To monitor your ECS containers and tasks with Datadog, run the Agent as a container on every EC2 instance in your ECS cluster. As detailed below, there are a few setup steps:

  1. Add an ECS Task
  2. Create or Modify your IAM Policy
  3. Schedule the Datadog Agent as a Daemon Service

This documentation assume you already have a working EC2 Container Service cluster configured. If not, review the Getting Started section in the ECS documentation.

Metric collection

Create an ECS Task

This task launches the Datadog container. When you need to modify the configuration, update this Task Definition as described further down in this guide. If you’re using APM, DogSatsD or Logs, you must set the appropriate flags in the Task Definition:

  • If you are using APM, set portMappings so your downstream containers can ship traces to the Agent service. APM uses port 8126 and TCP to receive traces, so you should set this as a hostPort in the Task’s definition. Note that in order to enable trace collection from other containers, you must ensure that the DD_APM_NON_LOCAL_TRAFFIC environment variable is set to true.

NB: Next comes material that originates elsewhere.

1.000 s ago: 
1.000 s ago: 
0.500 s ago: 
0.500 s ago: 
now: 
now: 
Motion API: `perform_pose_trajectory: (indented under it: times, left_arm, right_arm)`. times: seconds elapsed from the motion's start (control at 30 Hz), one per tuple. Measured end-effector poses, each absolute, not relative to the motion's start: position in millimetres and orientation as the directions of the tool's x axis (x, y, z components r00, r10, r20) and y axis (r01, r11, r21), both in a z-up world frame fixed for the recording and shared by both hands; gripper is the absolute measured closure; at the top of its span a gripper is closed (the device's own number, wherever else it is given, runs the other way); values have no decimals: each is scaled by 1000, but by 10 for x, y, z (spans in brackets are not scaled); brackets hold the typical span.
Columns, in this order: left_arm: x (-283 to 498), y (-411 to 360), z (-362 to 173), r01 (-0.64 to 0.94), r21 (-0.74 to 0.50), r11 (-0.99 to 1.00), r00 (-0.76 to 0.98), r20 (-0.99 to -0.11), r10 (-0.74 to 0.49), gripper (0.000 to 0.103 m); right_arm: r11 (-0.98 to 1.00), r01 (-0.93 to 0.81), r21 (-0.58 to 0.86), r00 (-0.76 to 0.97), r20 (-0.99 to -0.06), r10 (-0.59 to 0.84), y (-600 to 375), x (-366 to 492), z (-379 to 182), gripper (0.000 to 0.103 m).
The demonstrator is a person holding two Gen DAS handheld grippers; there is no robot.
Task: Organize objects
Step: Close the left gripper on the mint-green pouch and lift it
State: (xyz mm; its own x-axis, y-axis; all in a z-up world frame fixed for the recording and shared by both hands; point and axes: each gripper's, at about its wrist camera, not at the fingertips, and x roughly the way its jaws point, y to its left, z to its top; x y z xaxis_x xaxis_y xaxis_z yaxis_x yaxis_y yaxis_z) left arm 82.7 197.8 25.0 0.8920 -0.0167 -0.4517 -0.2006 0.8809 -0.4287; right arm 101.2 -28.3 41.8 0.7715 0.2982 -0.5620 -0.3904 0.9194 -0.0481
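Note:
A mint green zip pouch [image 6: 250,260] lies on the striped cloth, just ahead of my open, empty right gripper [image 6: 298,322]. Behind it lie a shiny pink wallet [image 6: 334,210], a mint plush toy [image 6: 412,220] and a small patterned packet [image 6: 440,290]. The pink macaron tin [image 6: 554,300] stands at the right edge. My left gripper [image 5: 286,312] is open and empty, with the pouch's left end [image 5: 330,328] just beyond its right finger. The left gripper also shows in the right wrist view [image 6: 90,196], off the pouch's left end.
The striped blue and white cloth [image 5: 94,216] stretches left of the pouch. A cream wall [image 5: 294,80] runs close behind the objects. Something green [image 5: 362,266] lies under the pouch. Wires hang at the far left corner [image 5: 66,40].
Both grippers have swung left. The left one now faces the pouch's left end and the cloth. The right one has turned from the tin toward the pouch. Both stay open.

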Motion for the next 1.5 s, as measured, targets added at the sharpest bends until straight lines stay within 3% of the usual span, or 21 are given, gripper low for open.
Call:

Learn more about APM with containers.

  • If you are using DogStatsD, set a hostPort of 8125 as UDP in the Task’s definition. Note that in order to enable DogstatsD metric collection from other containers, you must ensure the DD_DOGSTATSD_NON_LOCAL_TRAFFIC environment variable is set to true.

  • If you are using logs, refer to the dedicated Log collection section.

Double check your Security Group settings on your EC2 instances. Make sure these ports aren’t open to the public. Instead, we’ll be using the private IP to route to the Agent from the containers.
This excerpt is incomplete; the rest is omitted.